A word-for-word reproduction of the data below is needed, with no pictures in it.

---------- RECORDED DATA

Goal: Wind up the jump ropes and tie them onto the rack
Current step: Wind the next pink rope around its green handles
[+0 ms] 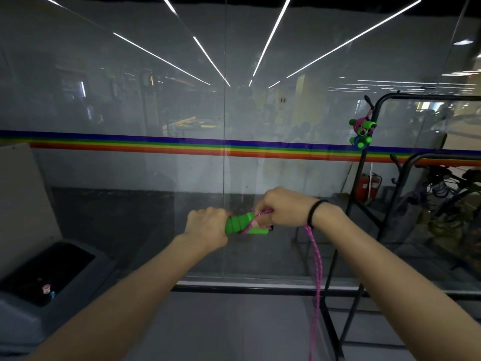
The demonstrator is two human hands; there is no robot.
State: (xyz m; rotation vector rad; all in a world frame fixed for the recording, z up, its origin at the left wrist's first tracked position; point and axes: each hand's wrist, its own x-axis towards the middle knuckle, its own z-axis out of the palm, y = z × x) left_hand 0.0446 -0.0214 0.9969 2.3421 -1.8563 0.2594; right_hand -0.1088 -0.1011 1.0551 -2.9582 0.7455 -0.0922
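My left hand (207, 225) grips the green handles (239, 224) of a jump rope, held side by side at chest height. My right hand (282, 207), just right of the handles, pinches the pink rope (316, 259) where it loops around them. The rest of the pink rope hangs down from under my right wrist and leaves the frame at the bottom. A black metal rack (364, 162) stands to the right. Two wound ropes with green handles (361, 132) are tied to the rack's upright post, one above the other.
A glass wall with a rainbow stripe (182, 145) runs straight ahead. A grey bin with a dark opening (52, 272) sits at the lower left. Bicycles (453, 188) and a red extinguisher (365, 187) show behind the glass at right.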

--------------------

◆ WRITTEN ANSWER:
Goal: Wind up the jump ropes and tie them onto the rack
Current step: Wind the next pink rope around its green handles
[+0 ms] 
The demonstrator is two human hands; there is no robot.
State: (xyz m; rotation vector rad; all in a world frame fixed for the recording, z up, its origin at the left wrist's first tracked position; point and axes: each hand's wrist, its own x-axis towards the middle knuckle, its own z-axis out of the palm, y = z × x) left_hand 0.0446 -0.0214 0.9969 2.3421 -1.8563 0.2594; right_hand -0.1088 -0.1011 1.0551 -2.9582 0.7455 -0.0922
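My left hand (207, 225) grips the green handles (239, 224) of a jump rope, held side by side at chest height. My right hand (282, 207), just right of the handles, pinches the pink rope (316, 259) where it loops around them. The rest of the pink rope hangs down from under my right wrist and leaves the frame at the bottom. A black metal rack (364, 162) stands to the right. Two wound ropes with green handles (361, 132) are tied to the rack's upright post, one above the other.
A glass wall with a rainbow stripe (182, 145) runs straight ahead. A grey bin with a dark opening (52, 272) sits at the lower left. Bicycles (453, 188) and a red extinguisher (365, 187) show behind the glass at right.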

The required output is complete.